**EXERCISE INSTRUCTIONS:**
Copy exactly the lines from the start of the data below through the one that carries "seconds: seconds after", and only those.

**EXERCISE DATA:**
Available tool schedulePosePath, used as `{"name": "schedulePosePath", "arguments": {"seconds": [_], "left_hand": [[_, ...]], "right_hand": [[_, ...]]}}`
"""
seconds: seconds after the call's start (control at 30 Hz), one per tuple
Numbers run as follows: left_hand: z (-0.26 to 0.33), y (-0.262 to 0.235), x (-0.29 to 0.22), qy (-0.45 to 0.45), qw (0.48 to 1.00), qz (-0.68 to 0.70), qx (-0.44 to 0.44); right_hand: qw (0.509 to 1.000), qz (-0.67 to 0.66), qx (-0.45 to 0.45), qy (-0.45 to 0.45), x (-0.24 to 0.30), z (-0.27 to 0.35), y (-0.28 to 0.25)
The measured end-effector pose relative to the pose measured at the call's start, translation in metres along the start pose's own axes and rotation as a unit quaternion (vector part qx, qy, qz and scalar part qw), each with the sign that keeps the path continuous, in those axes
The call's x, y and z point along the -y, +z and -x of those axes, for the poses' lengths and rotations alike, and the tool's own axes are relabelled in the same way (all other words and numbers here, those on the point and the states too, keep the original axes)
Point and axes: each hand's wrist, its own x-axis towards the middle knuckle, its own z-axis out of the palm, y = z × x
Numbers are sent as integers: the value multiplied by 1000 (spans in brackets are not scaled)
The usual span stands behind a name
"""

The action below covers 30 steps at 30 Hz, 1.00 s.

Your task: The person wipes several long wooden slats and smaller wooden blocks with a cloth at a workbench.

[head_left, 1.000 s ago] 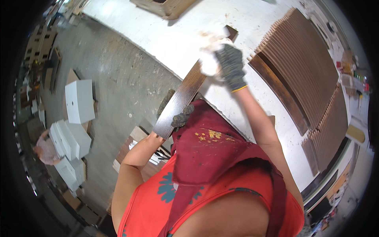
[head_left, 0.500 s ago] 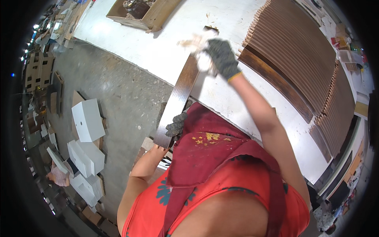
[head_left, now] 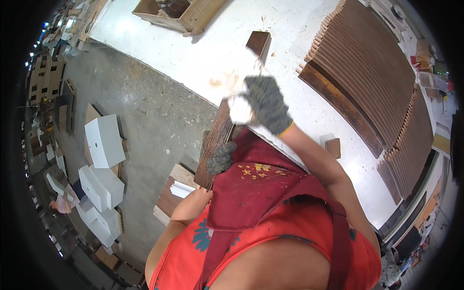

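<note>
Hands: 2, both in dark grey gloves. Worked piece: 1 dark brown wooden strip (head_left: 216, 137), held slanted across the edge of 1 white table (head_left: 307, 106); far end over the tabletop, near end projecting past the edge beside the dark red apron (head_left: 256, 203). Near end is grasped by the left hand (head_left: 221, 158), fingers wrapped over its right side. 1 white cloth (head_left: 240, 110), motion-blurred, is gripped bunched in the right hand (head_left: 269, 105) over the strip's middle; exact contact can't be told.

In the way: strip's middle is hidden by cloth and right hand; part of the tabletop is covered by the right forearm.

Stock: 2 groups of brown strips (head_left: 367, 72) are laid on the table's right, far group larger; packed too tight to be counted. 1 darker board (head_left: 340, 108) is set along the larger group's near left side. 1 small brown block (head_left: 333, 148) is seen just right of the right forearm. 1 shallow wooden box (head_left: 188, 24) is cut off at the top, 1 dark container (head_left: 171, 7) inside.

Floor, left: at least 3 white box-like pieces (head_left: 105, 142), partly overlapped. Some boards (head_left: 169, 198) are partly hidden by the left forearm. 1 other person (head_left: 62, 200) is seen small, far left.
</note>
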Motion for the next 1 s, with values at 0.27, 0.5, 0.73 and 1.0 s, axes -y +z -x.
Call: {"name": "schedulePosePath", "arguments": {"seconds": [0.27,0.5,0.73,1.0], "left_hand": [[-4,0,-1,25,1000,0,-9],[-12,7,4,-13,999,-8,42],[-8,-17,-4,-39,993,36,105],[-6,-124,-52,-291,871,193,345]], "right_hand": [[995,26,84,44,-55,-38,13],[980,146,85,108,-156,-107,35],[999,44,28,13,-59,-35,21],[976,-183,83,-87,48,37,-14]]}}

**ANSWER TO THE EXERCISE:**
Available tool schedulePosePath, used as `{"name": "schedulePosePath", "arguments": {"seconds": [_], "left_hand": [[_, ...]], "right_hand": [[_, ...]]}}`
"""
seconds: seconds after the call's start (control at 30 Hz), one per tuple

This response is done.